_TASK DESCRIPTION:_
Leave every picture out, and print the full listing again exactly.

_MATERIAL PROVIDED:_
^^^^
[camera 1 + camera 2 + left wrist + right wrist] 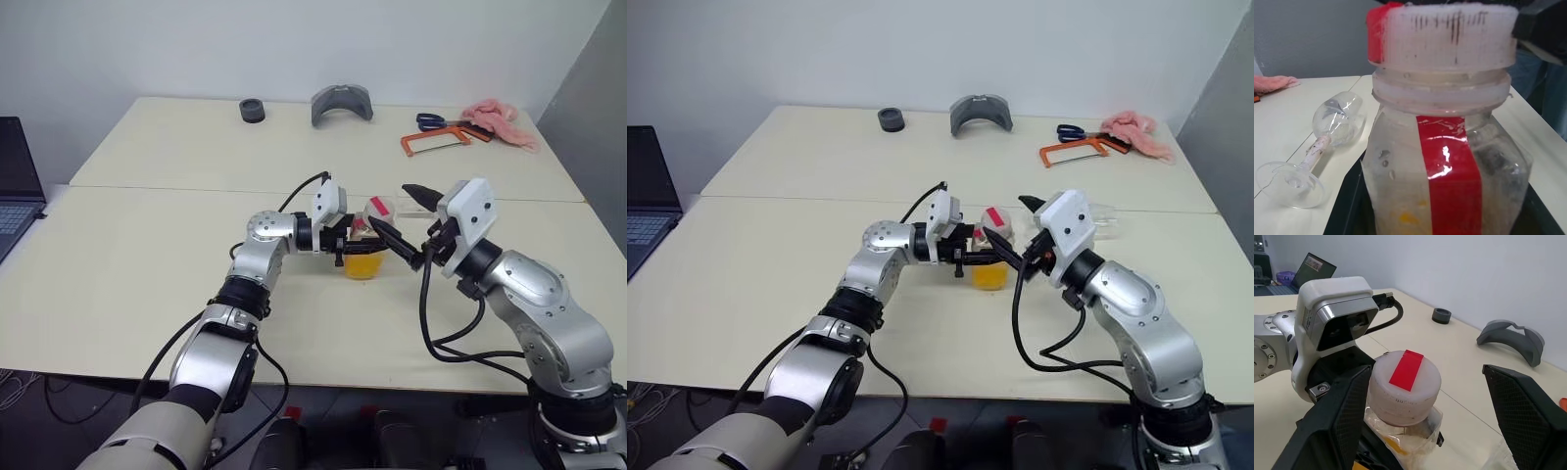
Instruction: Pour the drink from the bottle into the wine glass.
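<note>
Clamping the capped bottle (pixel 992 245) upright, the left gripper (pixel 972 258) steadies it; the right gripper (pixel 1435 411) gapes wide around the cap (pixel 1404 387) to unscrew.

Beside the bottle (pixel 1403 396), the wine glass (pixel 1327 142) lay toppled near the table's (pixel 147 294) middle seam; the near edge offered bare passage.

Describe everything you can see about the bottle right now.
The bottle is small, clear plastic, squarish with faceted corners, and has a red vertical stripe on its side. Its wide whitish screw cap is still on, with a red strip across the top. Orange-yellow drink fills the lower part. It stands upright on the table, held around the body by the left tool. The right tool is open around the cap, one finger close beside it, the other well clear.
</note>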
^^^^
_RESULT OF THE EXERCISE:_
[camera 1 + camera 2 + left wrist + right wrist] 
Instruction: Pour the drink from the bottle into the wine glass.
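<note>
Clamping the capped bottle (pixel 992 245) upright, the left gripper (pixel 972 258) steadies it; the right gripper (pixel 1435 411) gapes wide around the cap (pixel 1404 387) to unscrew.

Beside the bottle (pixel 1403 396), the wine glass (pixel 1327 142) lay toppled near the table's (pixel 147 294) middle seam; the near edge offered bare passage.

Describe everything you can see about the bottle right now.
The bottle is small, clear plastic, squarish with faceted corners, and has a red vertical stripe on its side. Its wide whitish screw cap is still on, with a red strip across the top. Orange-yellow drink fills the lower part. It stands upright on the table, held around the body by the left tool. The right tool is open around the cap, one finger close beside it, the other well clear.
</note>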

No further answer is expected.